August 11th, 2022

Using the Azure SDK for Python in Pyodide and PyScript

Steven Jin Xuan
Software Engineer Intern

Using the Azure SDK for Python in Pyodide and PyScript

Pyodide is a Python runtime in WebAssembly. It holds immense promise because it:

  • Is a JavaScript alternative.
  • Brings the power of Python’s scientific computing libraries (for example, NumPy, SciPy) to the browser without the hassle of a backend. No need to worry about scaling, cost overruns, DDOS attacks, and user data laws.
  • Can provide a standardized Python environment for beginners, thus removing barriers to entry. For example, juggling Python versions and executables.

Finally, Pyodide is the engine for PyScript—a thin but convenient Pyodide wrapper that allows for the embedding of Python code into HTML. Supporting the Azure SDK for Python in Pyodide/PyScript would allow for users to easily interact with Azure in each of the aforementioned use cases.

The challenge with running the Azure SDK for Python in Pyodide is networking. The main job of the SDK is to communicate with Azure via the internet. Traditional implementations of Python, such as CPython, give developers near full access to a computer’s networking functions. However, the browser’s built-in security features limit a program’s networking abilities. As such, we can’t use traditional networking libraries (think requests, aiohttp) because they violate the browser’s rules (for example, preflight requests, forbidden headers).

Implementation

Given the browser’s networking limitations and Pyodide’s powerful JavaScript interfacing, the best networking tool to make network requests is JavaScript’s fetch API. The Azure SDK for Python is architected such that non-core libraries, like the Text Analytics library, rely on abstract networking pipelines to handle retries, authentication headers, and most importantly, the actual networking calls. See this post for an in-depth explanation of the architecture. The part that performs the network calls is called a transport, and we can implement it as such using the fetch API:

from collections.abc import AsyncIterator
from io import BytesIO
from typing import Any, MutableMapping, Optional

import js
from azure.core.configuration import ConnectionConfiguration
from azure.core.exceptions import HttpResponseError, ResponseNotReadError
from azure.core.pipeline.transport import AsyncHttpTransport
from azure.core.rest import AsyncHttpResponse, HttpRequest
from requests.structures import CaseInsensitiveDict

from pyodide import JsException, JsProxy
from pyodide.http import FetchResponse, pyfetch

class PyodideTransport(AsyncHttpTransport):
    """Implements a basic HTTP sender using the Pyodide JavaScript fetch API."""

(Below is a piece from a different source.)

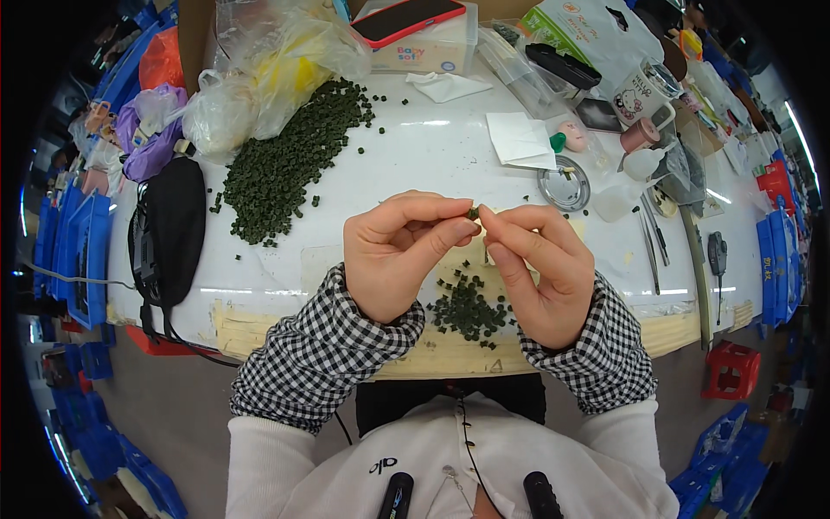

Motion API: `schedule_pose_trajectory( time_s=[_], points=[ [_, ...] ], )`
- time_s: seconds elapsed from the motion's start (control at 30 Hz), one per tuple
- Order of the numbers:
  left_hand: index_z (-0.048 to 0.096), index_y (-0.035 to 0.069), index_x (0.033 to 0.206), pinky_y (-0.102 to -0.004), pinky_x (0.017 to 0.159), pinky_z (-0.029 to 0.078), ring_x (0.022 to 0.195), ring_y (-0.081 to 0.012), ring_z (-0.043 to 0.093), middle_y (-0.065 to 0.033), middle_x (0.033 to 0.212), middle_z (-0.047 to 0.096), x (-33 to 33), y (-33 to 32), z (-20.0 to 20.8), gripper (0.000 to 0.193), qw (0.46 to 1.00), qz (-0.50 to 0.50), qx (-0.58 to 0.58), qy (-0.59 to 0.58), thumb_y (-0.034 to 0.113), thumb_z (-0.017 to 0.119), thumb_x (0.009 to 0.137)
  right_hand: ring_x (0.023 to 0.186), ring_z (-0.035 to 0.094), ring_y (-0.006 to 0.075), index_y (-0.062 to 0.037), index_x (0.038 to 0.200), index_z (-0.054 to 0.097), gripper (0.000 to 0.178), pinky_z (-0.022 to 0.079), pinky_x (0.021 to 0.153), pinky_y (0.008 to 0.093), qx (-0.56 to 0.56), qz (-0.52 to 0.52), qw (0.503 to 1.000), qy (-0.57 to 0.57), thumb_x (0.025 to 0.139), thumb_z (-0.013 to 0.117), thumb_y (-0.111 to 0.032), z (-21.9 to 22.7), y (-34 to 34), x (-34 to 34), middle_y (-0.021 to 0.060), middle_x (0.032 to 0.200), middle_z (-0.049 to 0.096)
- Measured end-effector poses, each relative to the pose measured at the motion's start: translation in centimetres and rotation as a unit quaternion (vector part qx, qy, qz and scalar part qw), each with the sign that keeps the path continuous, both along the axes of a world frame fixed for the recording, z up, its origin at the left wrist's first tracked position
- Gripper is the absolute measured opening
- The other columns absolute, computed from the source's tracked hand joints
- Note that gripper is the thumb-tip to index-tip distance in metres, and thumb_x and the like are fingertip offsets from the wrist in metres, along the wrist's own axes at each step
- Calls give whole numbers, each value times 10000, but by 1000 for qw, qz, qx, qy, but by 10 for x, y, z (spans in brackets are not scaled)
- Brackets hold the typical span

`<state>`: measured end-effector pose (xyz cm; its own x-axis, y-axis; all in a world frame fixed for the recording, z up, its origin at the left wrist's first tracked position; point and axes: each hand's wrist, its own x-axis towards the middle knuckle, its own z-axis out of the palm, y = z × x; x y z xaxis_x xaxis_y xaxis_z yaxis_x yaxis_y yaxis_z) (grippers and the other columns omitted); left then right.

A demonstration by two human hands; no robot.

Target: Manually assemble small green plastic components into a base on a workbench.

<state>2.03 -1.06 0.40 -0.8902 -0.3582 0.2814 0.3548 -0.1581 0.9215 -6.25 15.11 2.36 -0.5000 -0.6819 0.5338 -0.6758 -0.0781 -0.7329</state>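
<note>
My left hand point(393, 251) pinches a small dark green piece point(473, 214) between thumb and index finger, above the near part of the table. Close against it, my right hand point(549, 272) has its index fingertip at the piece, with the thumb a little lower; what its fingers hold, if anything, is too small to make out. Under the hands lies a small pile of dark green pieces point(469, 310) near the table's front edge. A much larger heap of similar pieces point(290, 164) spreads over the far left of the table.
Clear plastic bags point(277, 78) and a black pouch point(177, 229) lie at the left. Farther back stands a white plastic box point(424, 52) with a red-edged phone point(406, 19) on top. On the right are white paper point(520, 140), a round metal dish point(564, 197), tweezers point(649, 251) and a mug point(644, 91).
</note>
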Motion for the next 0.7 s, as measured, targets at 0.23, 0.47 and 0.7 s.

    def __init__(self, **kwargs):
        self.connection_config = ConnectionConfiguration(**kwargs)

    async def send(self, request: HttpRequest, **kwargs) -> "PyodideTransportResponse":
        """Send request object according to configuration."""
        stream_response = kwargs.pop("stream_response", False)
        endpoint = request.url
        init = {
            "method": request.method,
            "headers": dict(request_headers),
            "body": request.data,
            "files": request.files,
            "verify": kwargs.pop("connection_verify", self.connection_config.verify),
            "cert": kwargs.pop("connection_cert", self.connection_config.cert),
            "allow_redirects": False,
            **kwargs,
        }

        try:
            response = await pyfetch(endpoint, **init)
        except JsException as error:
            raise HttpResponseError(error, error=error) from error

        headers = CaseInsensitiveDict(response.js_response.headers)
        transport_response = PyodideTransportResponse(
            request=request,
            internal_response=response,
            block_size=self.connection_config.data_block_size,
            reason=response.status_text,
            headers=headers,
        )
        if not stream_response:
            await transport_response.read()

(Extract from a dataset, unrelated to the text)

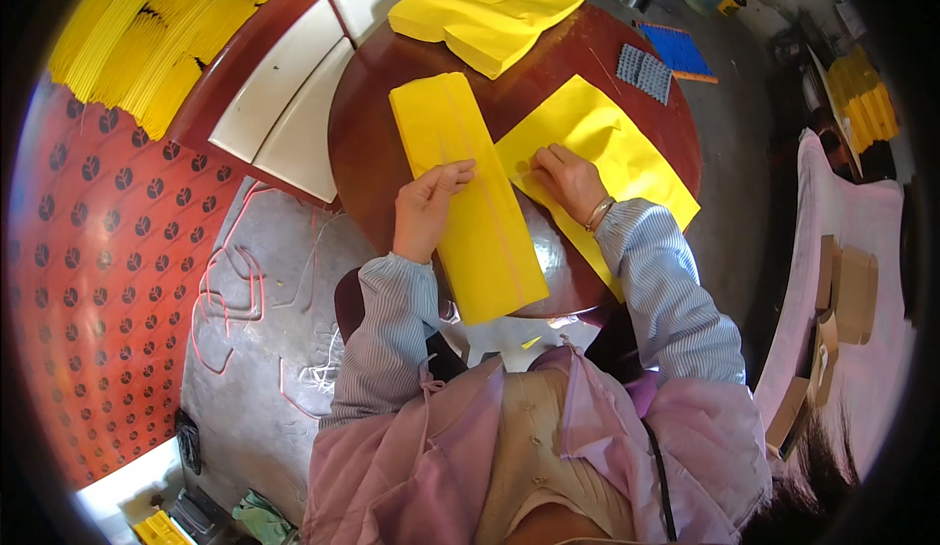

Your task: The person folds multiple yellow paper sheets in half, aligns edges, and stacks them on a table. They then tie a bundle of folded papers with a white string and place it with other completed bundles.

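Observation:
A long folded yellow sheet (478, 222) with a faint pink line along it lies over the round table, its near end reaching past the table's edge. My left hand (431, 207) is above its left side, fingers curled and tips pressed together; what they pinch, if anything, is too small to make out. To the right, a wider, creased yellow sheet (627, 143) lies at a slant. The fingers of my right hand (570, 185) are bent and closed at that sheet's left edge. Their tips are partly hidden.
The round red-brown table (367, 153) bears a yellow stack (490, 6) at its far side. A grey knobbed pad (644, 73) sits at the right rim, near a blue mat (681, 52). White drawers (284, 104) stand left, yellow bundles (166, 31) above them. Cardboard pieces (854, 295) lie far right.

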The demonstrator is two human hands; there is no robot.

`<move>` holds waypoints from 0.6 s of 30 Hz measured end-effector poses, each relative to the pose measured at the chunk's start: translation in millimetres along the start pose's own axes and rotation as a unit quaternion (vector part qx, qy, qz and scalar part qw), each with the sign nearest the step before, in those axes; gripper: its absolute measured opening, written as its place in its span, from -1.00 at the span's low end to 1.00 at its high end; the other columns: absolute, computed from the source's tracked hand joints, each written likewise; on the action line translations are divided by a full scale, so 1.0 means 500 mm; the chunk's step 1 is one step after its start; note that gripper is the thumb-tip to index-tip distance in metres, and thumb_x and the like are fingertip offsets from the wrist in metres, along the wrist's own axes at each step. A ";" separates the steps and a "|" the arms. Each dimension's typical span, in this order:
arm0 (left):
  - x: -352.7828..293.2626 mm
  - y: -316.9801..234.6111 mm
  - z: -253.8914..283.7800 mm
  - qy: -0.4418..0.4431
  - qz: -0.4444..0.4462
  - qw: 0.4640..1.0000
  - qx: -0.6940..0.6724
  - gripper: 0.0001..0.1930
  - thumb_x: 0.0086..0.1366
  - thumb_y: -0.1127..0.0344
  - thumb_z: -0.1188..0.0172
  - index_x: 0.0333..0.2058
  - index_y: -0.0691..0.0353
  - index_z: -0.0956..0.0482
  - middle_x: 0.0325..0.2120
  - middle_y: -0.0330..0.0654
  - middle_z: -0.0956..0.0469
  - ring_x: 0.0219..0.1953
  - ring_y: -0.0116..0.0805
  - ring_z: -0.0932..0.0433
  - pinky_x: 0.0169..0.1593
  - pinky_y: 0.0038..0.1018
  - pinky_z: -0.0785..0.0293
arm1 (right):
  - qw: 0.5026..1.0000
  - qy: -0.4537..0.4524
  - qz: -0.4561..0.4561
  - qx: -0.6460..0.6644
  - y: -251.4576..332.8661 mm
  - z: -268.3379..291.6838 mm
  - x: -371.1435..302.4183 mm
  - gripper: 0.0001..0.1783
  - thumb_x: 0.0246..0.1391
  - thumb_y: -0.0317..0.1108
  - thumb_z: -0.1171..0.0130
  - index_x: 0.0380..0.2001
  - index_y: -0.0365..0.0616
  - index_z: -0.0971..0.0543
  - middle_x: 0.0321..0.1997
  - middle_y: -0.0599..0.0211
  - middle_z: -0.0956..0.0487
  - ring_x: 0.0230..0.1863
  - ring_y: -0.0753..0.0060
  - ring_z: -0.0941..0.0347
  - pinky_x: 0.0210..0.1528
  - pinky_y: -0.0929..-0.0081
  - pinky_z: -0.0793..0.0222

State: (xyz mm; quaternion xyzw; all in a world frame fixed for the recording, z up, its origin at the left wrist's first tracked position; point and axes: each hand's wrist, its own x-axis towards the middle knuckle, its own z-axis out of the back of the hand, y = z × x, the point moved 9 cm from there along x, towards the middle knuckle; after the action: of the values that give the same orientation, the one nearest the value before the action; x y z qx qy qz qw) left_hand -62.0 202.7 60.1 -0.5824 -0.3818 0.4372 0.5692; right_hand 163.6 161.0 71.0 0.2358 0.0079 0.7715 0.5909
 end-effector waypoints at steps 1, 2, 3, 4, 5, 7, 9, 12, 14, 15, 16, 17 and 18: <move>0.000 0.000 0.002 -0.002 -0.006 1.000 -0.004 -0.64 0.61 0.19 -0.09 0.04 0.35 -0.73 -0.02 -0.10 -0.75 0.00 -0.31 -0.71 0.18 -0.43 -0.59 | 0.999 0.017 -0.019 0.025 -0.011 -0.002 -0.003 -0.86 0.16 -0.33 -0.35 -0.25 -0.06 -0.59 -0.26 0.25 -0.60 -0.18 0.06 -0.60 -0.16 0.23 -0.54; 0.000 -0.006 0.002 -0.003 -0.028 1.000 -0.011 -0.64 0.61 0.19 -0.09 0.04 0.36 -0.72 -0.02 -0.09 -0.75 -0.01 -0.31 -0.71 0.17 -0.43 -0.59 | 0.997 0.040 -0.044 0.051 -0.022 -0.006 -0.004 -0.86 0.19 -0.32 -0.33 -0.24 -0.06 -0.59 -0.26 0.24 -0.60 -0.22 0.04 -0.62 -0.20 0.23 -0.56; 0.000 -0.002 0.003 -0.004 -0.022 1.000 -0.017 -0.64 0.61 0.19 -0.09 0.04 0.37 -0.72 -0.02 -0.09 -0.75 -0.02 -0.31 -0.71 0.16 -0.44 -0.60 | 0.998 0.029 -0.036 0.044 -0.022 0.005 -0.004 -0.89 0.25 -0.29 -0.29 -0.23 -0.04 -0.61 -0.28 0.24 -0.62 -0.30 0.04 -0.62 -0.25 0.20 -0.58; 0.000 -0.004 0.003 -0.004 -0.031 0.999 -0.027 -0.64 0.61 0.19 -0.09 0.04 0.38 -0.72 -0.02 -0.08 -0.75 -0.02 -0.31 -0.71 0.16 -0.45 -0.60 | 0.997 0.029 -0.036 0.061 -0.023 0.013 -0.003 -0.89 0.24 -0.29 -0.30 -0.25 -0.04 -0.62 -0.29 0.24 -0.62 -0.29 0.04 -0.63 -0.25 0.21 -0.58; 0.001 -0.007 0.004 -0.004 -0.045 0.998 -0.038 -0.63 0.61 0.19 -0.10 0.05 0.39 -0.71 -0.02 -0.08 -0.75 -0.02 -0.32 -0.71 0.16 -0.46 -0.60 | 0.995 0.038 -0.044 0.076 -0.026 0.022 -0.005 -0.90 0.23 -0.29 -0.31 -0.27 -0.05 -0.63 -0.30 0.25 -0.63 -0.29 0.04 -0.63 -0.25 0.22 -0.58; 0.003 0.001 0.004 -0.001 -0.030 0.998 -0.055 -0.62 0.62 0.22 -0.07 0.07 0.44 -0.68 0.02 -0.03 -0.71 0.04 -0.29 -0.69 0.21 -0.44 -0.58 | 0.993 0.038 -0.059 0.091 -0.021 0.049 -0.011 -0.90 0.21 -0.30 -0.32 -0.31 -0.06 -0.64 -0.33 0.25 -0.64 -0.30 0.04 -0.63 -0.26 0.23 -0.58; 0.005 0.005 0.003 0.004 -0.026 0.997 -0.067 -0.62 0.63 0.23 -0.05 0.08 0.47 -0.66 0.03 -0.01 -0.70 0.06 -0.28 -0.68 0.24 -0.43 -0.57 | 0.993 0.015 -0.070 0.095 -0.005 0.084 -0.018 -0.90 0.19 -0.31 -0.34 -0.36 -0.07 -0.65 -0.37 0.24 -0.64 -0.32 0.05 -0.64 -0.26 0.23 -0.57; 0.004 -0.001 0.003 0.005 -0.050 0.998 -0.047 -0.63 0.62 0.24 -0.07 0.08 0.46 -0.67 -0.01 -0.03 -0.72 0.02 -0.31 -0.69 0.19 -0.46 -0.58 | 0.996 0.004 -0.068 0.056 0.029 0.132 -0.012 -0.91 0.10 -0.39 -0.42 -0.36 -0.13 -0.68 -0.38 0.24 -0.66 -0.35 0.16 -0.67 -0.28 0.33 -0.59; 0.003 -0.015 0.001 0.004 -0.085 0.996 -0.006 -0.63 0.60 0.22 -0.09 0.07 0.43 -0.69 -0.08 -0.06 -0.75 -0.05 -0.35 -0.71 0.11 -0.49 -0.60 | 0.998 0.003 -0.037 0.045 0.059 0.159 0.013 -0.91 0.10 -0.41 -0.41 -0.35 -0.14 -0.68 -0.37 0.24 -0.66 -0.35 0.14 -0.66 -0.28 0.33 -0.58; 0.003 -0.011 0.000 0.004 -0.072 0.997 0.005 -0.64 0.61 0.24 -0.08 0.06 0.45 -0.69 -0.08 -0.06 -0.74 -0.05 -0.35 -0.71 0.14 -0.48 -0.60 | 0.999 0.010 -0.029 0.045 0.072 0.167 0.028 -0.91 0.10 -0.42 -0.40 -0.34 -0.15 -0.68 -0.36 0.22 -0.66 -0.34 0.13 -0.66 -0.28 0.33 -0.56; 0.004 -0.009 -0.001 0.006 -0.064 0.998 0.004 -0.64 0.62 0.25 -0.07 0.06 0.47 -0.68 -0.09 -0.06 -0.73 -0.04 -0.35 -0.70 0.17 -0.47 -0.59 | 0.996 0.003 -0.007 0.085 0.090 0.178 0.047 -0.91 0.10 -0.42 -0.40 -0.33 -0.16 -0.68 -0.36 0.20 -0.65 -0.34 0.11 -0.66 -0.28 0.31 -0.55; 0.006 -0.013 -0.003 0.012 -0.074 0.997 -0.004 -0.64 0.62 0.26 -0.06 0.05 0.49 -0.68 -0.09 -0.06 -0.73 -0.04 -0.34 -0.70 0.20 -0.46 -0.58 | 0.993 0.007 0.012 0.114 0.109 0.186 0.064 -0.92 0.09 -0.41 -0.37 -0.36 -0.14 -0.67 -0.36 0.19 -0.65 -0.32 0.06 -0.65 -0.27 0.25 -0.55; 0.008 -0.008 -0.002 0.013 -0.059 0.998 0.012 -0.64 0.62 0.27 -0.07 0.04 0.48 -0.68 -0.13 -0.09 -0.73 -0.07 -0.37 -0.69 0.15 -0.48 -0.59 | 0.990 0.012 0.028 0.138 0.127 0.189 0.084 -0.93 0.07 -0.40 -0.34 -0.39 -0.12 -0.65 -0.35 0.18 -0.65 -0.30 0.01 -0.64 -0.26 0.19 -0.54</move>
State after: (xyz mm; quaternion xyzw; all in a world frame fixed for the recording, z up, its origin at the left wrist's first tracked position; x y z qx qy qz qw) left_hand -59.5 206.1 63.7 -0.5579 -0.4029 0.3998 0.6055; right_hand 133.2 155.2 188.1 0.3061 0.1146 0.7819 0.5309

        return transport_response

The send method accepts a generic HttpRequest object and maps its attributes to a pyfetch call. pyfetch is Pyodide’s built-in fetch wrapper. It also raises pyfetch exceptions as azure.core exceptions. This way, other libraries only have to handle azure.core exceptions and not worry about the implementation details of the transport. Finally, the send method maps pyfetch response fields to a PyodideTransportResponse object.

Next, we need to implement a PyodideTransportResponse class that acts as an interface between the data of the pyfetch response and the rest of the SDK. We also need to implement a download generator class to stream the response, for which we use JavaScript’s ReadableStreamDefaultReader API.

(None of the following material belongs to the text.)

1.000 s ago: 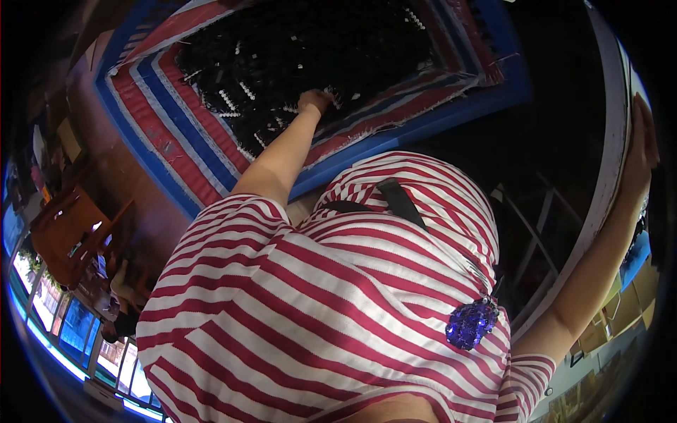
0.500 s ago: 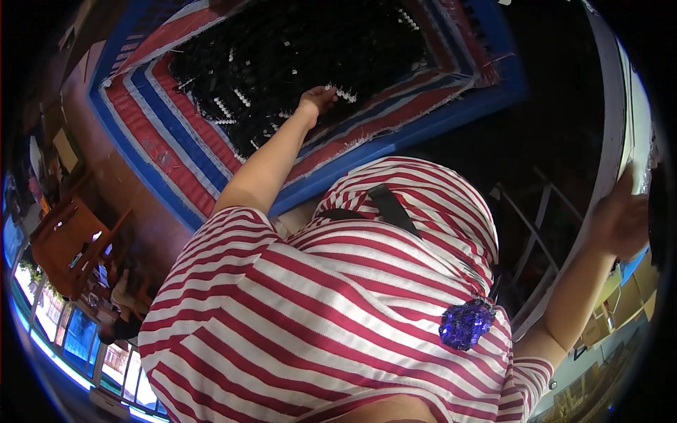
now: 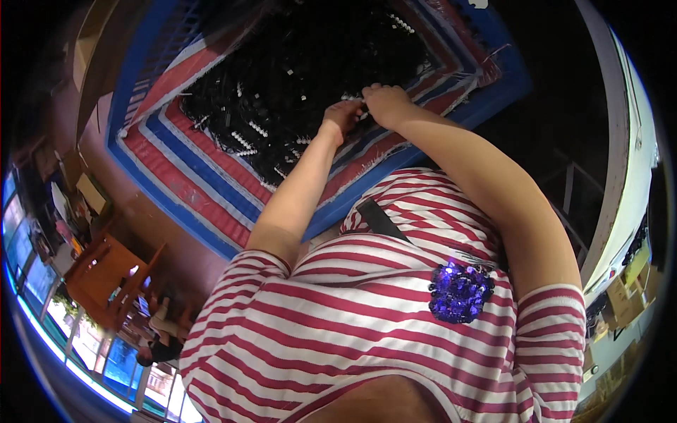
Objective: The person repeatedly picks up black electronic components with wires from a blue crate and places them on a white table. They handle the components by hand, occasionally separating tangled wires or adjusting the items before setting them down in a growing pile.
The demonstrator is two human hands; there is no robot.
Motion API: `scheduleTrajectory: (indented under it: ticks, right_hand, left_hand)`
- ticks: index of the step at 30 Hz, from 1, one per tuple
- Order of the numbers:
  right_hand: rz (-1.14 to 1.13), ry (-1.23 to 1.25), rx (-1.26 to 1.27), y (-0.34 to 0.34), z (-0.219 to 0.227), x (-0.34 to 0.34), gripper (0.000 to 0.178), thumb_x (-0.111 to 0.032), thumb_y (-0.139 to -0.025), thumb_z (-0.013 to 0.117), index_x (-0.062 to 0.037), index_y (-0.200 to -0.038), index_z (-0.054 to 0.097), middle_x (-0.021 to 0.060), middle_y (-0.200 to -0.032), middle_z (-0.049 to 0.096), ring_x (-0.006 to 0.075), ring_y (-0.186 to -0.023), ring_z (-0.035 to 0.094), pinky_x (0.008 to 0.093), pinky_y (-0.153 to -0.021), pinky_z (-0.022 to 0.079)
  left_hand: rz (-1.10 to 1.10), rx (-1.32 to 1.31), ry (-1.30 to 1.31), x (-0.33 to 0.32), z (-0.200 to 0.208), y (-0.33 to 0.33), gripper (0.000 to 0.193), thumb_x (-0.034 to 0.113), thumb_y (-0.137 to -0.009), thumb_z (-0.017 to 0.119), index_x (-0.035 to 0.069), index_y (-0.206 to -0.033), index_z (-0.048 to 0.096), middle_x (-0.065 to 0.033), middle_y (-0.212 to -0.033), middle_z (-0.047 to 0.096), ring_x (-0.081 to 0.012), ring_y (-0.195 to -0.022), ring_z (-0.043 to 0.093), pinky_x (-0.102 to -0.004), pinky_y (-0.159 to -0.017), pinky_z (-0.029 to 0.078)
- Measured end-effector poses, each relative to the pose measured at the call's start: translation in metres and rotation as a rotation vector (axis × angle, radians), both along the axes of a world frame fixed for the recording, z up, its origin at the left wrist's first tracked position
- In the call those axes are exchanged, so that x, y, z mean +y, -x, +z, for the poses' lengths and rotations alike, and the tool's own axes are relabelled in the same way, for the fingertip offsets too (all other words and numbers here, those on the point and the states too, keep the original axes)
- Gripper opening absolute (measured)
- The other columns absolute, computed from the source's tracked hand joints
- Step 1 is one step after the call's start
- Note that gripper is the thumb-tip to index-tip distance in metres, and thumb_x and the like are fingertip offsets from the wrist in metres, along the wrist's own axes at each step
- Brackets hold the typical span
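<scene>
In front of me is a blue plastic crate, lined with a red, white and blue striped woven sheet. A dark heap of black strand-like pieces lies in it, with small white toothed strips scattered among them. Over the near edge of the heap my left hand is closed in a pinch on a small white toothed strip, mostly hidden by fingers. My right hand meets it from the right, fingers closed at the same spot; what they grip is hidden.
A long pale curved edge runs down the right side, with cardboard boxes below it. On the left stand a brown wooden chair and, farther off, another person near bright windows.
My right hand has come from the pale edge at far right to beside my left hand. The left hand, which held the white toothed strip out openly, has shifted slightly right and nearer.
</scene>
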State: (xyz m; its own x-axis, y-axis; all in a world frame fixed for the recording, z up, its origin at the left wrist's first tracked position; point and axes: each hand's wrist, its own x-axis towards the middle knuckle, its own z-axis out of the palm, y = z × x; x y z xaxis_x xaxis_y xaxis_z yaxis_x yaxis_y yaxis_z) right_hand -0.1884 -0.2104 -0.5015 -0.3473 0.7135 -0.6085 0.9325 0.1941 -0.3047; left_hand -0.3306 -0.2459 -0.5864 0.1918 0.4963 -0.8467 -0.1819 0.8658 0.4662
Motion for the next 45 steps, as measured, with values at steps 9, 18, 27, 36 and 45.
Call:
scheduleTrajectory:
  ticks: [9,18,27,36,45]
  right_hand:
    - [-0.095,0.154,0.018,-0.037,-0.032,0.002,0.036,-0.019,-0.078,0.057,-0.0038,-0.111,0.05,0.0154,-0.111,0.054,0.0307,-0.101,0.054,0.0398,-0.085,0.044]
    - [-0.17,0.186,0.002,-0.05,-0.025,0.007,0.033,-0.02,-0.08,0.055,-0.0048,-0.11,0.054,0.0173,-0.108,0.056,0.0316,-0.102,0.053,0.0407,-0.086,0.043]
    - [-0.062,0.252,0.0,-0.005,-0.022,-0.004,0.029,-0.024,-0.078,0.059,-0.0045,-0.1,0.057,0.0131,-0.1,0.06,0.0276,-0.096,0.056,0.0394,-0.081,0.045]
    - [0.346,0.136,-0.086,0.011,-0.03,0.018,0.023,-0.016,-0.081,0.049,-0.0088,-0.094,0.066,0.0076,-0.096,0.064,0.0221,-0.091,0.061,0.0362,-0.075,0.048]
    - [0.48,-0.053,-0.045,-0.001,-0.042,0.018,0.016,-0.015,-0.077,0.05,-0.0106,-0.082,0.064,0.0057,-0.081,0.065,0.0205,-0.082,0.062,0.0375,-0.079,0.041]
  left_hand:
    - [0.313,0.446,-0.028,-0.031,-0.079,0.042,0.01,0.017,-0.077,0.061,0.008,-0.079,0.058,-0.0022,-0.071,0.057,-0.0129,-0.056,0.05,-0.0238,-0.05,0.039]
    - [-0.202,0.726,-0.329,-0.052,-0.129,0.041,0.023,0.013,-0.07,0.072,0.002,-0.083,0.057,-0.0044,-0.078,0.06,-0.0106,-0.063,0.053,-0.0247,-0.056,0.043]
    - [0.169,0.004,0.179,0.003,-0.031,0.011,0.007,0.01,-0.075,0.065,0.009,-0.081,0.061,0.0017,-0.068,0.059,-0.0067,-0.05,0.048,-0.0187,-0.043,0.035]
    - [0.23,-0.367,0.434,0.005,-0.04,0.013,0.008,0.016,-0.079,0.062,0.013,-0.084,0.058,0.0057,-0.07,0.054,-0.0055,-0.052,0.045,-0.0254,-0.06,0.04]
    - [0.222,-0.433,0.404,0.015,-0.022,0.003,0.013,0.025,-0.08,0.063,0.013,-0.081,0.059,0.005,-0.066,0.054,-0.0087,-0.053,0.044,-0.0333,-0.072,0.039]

class PyodideTransportResponse(AsyncHttpResponse):
    """Async response object for the `PyodideTransport`."""

    def __init__(
        self,
        request: HttpRequest,
        internal_response: FetchResponse,
        headers: MutableMapping[str, str],
        block_size: int,
        **__
    ):
        self._block_size = block_size
        self._content = None
        self._encoding: str = "utf-8"
        self._headers = headers
        self._internal_response = internal_response
        self._is_closed = False
        self._request = request

    @property
    def _js_stream(self):
        """Use a fresh stream every time."""
        return self._internal_response.js_response.clone().body

    async def read(self) -> bytes:
        if self._content is None:
            parts = []
            async for part in self.iter_bytes():
                parts.append(part)
            self._content = b"".join(parts)
        return self._content

    async def iter_raw(self, **__) -> AsyncIterator[bytes]:
        """Asynchronously iterates over the response's bytes. Will not decompress in the process."""
        if self._content is not None:
            for i in range(0, len(self.content), self._block_size):
                yield self.content[i : i + self._block_size]
        else:
            async for part in PyodideStreamDownloadGenerator(
                response=self,
                decompress=False,
            ):
                yield part

    async def iter_bytes(self, **__) -> AsyncIterator[bytes]:
        """Asynchronously iterates over the response's bytes. Will decompress in the process."""
        if self._content is not None:
            for i in range(0, len(self.content), self._block_size):
                yield self.content[i : i + self._block_size]
        else:
            async for part in PyodideStreamDownloadGenerator(
                response=self,
                decompress=True,
            ):
                yield part

class PyodideStreamDownloadGenerator(AsyncIterator[bytes]):
    """Simple stream download generator using the JavaScript reader API."""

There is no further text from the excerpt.